8. Originally Posted by Punch
$1, 2, 2, 3, 3, 3, 4, 4, 4, 4, 5.............,k......$ is a sequence where the number $k$ appears $k$ times successively. $(k=1, 2, 3, 4, 5,...)$ Find the $1000th$ term of the sequence.

$S_k=1000$

$1+2+3+4+5+...+n=1000$

$\frac{n}{2}[2+(n-1)]$

$\frac{n}{2}[n+1]=1000$

$n(n+1)=2000$

$n^2+n-2000=0$

$n=-45.22(reject) or 44.22$

should i accept n=44 or n=45 as the answer?
You are taking the last of the repeated numbers and calling it Tn.

T1=1
T3=2, and 1+2=3
T6=3, and 1+2+3=6
T10=4, and 1+2+3+4=10

Hence you want T1000=1+2+3+4+....+n.

However, you do not know that T1000 is the last of a repeated list of the same number.

T990=44
generated from the sum of terms, so it's the last 44.
Hence T991 is 45 and how many of those follow T990 ?

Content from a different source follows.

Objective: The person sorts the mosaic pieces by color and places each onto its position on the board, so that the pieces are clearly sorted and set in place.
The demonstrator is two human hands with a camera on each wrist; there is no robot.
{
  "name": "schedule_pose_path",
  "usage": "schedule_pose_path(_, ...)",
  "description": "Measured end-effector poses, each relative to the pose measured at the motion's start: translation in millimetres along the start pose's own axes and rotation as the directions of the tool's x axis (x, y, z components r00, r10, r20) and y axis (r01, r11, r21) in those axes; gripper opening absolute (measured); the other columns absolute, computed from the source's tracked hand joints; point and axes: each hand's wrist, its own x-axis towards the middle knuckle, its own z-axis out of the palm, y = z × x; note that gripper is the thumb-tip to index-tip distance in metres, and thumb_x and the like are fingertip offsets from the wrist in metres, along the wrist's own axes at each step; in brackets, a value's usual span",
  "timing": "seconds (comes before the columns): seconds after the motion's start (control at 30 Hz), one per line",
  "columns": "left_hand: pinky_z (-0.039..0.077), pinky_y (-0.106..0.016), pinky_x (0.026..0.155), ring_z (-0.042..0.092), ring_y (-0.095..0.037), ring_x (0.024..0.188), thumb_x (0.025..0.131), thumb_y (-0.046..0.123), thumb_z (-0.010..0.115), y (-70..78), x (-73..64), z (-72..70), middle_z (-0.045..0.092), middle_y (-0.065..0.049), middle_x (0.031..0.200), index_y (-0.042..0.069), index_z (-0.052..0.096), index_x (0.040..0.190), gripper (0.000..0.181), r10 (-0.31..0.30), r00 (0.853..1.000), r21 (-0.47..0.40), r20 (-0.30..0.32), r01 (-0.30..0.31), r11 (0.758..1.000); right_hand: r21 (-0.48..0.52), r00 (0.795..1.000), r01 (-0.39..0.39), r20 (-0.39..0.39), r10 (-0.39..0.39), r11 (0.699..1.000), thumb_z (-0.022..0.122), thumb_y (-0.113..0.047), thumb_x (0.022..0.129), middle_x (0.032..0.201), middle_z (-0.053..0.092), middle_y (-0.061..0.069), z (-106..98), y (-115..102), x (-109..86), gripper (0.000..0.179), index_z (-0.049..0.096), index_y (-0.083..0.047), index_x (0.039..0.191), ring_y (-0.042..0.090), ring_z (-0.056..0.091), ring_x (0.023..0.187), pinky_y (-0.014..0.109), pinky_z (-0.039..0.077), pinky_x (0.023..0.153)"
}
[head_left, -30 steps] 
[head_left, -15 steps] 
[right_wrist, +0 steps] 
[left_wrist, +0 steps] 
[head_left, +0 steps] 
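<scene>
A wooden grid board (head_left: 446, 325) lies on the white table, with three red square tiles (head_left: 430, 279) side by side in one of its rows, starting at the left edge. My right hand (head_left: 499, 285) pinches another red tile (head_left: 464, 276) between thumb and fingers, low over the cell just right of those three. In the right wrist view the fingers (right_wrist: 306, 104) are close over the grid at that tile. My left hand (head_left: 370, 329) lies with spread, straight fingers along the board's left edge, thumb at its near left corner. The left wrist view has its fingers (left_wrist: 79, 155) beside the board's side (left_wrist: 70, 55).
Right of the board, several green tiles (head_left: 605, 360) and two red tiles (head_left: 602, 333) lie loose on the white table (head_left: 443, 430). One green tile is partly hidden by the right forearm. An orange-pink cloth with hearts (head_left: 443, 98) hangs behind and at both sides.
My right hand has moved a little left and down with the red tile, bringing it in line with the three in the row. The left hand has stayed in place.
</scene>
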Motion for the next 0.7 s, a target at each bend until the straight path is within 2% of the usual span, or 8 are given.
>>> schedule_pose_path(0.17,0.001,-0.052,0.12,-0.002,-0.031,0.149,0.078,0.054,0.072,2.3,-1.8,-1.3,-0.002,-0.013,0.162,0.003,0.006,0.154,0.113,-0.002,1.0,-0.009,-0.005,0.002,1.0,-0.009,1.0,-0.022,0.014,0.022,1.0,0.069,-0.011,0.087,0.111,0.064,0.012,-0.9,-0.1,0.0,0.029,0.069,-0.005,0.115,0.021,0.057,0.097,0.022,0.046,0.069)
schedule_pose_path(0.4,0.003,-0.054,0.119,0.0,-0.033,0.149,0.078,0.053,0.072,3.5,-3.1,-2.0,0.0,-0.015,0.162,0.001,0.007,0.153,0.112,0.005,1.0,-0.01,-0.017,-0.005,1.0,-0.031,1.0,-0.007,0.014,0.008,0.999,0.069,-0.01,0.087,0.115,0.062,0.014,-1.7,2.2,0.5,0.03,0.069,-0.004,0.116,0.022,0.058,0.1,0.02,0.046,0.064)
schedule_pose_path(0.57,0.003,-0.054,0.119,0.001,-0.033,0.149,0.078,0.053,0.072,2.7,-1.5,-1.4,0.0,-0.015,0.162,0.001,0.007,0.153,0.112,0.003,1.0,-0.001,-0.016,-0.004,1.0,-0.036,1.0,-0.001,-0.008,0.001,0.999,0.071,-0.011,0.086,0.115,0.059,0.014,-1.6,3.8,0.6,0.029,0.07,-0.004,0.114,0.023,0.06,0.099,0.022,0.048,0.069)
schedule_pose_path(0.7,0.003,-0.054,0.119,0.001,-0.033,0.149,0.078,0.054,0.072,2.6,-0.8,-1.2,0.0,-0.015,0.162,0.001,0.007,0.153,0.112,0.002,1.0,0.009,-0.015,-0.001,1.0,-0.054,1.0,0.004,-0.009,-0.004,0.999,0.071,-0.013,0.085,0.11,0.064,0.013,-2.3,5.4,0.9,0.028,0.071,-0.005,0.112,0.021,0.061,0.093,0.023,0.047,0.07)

9. Originally Posted by Archie Meade
You are taking the last of the repeated numbers and calling it Tn.

T1=1
T3=2, and 1+2=3
T6=3, and 1+2+3=6
T10=4, and 1+2+3+4=10

Hence you want T1000=1+2+3+4+....+n.

However, you do not know that T1000 is the last of a repeated list of the same number.